Ahmad Muhammad Numan (أحمد محمد نعمان; 26 April 1909 – 27 September 1996) was a Yemeni educator, propagandist and politician. He was one of the main progenitors of modern Yemeni nationalism. Numan was the founder of the Free Yemeni Movement and a propagandist in Cairo for the Yemeni Unionists, and served once as foreign minister and twice as prime minister of the Yemen Arab Republic.

== Family and youth ==
Numan was a descendant of a family of important shaykhs in al-Hujariyya, a province in the southern highlands southeast of the department of Taiz. Numan's uncle, Abd al-Wahhab Numan, was the Ottoman-appointed hakim (governor) of the region. The Numans were Sunni, specifically Shafi'i. Numan's father was a farmer.

Numan was educated in the traditional Islamic kuttab elementary school. He spent seven years at the university of Zabid.
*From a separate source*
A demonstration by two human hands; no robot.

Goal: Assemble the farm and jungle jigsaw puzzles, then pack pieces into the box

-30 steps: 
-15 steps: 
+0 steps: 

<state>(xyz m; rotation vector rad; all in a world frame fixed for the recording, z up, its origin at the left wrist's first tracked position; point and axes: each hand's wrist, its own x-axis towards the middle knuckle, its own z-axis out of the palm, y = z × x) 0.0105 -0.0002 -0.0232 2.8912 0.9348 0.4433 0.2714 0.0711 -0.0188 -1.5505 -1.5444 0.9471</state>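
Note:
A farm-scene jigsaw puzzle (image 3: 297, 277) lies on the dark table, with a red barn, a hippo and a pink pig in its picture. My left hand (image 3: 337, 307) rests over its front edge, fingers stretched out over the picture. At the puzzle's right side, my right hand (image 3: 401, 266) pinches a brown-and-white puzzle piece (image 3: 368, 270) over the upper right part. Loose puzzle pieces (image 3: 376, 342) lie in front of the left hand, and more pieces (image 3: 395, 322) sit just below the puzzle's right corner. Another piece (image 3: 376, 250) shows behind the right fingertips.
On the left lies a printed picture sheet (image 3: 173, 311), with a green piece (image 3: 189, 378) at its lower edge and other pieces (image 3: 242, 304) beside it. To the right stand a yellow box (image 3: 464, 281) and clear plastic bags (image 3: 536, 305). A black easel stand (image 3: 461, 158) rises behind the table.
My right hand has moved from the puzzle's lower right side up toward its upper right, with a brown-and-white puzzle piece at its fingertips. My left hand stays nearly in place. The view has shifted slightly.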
After his father's death in 1934, Numan assumed the role of head of household, in which capacity he gained the respect of fellow villagers and came into contact with local officials.

== Career as educator ==
In the mid-1930s, Numan met Mohammad Ahmad Haydara, who had studied abroad and had been exposed to subjects beyond Numan's limited Islamic education. The two began a school in Dubhan, al-Madrassa al-Ahliyya, specifically for young teenage boys. The school became famous for teaching geography, arithmetic and modern sciences. The school also soon became a local center for the discussion of current events. Much of the material came from books and newspapers supplied by Numan's brother Ali, who worked in Aden. The regulars who attended the discussions came to be known as Nadi a-Islah (the "Reform Group"). Unlike reform-minded intellectuals in the capital of Sanaa, the Dubhan group was made up of peasant farmers.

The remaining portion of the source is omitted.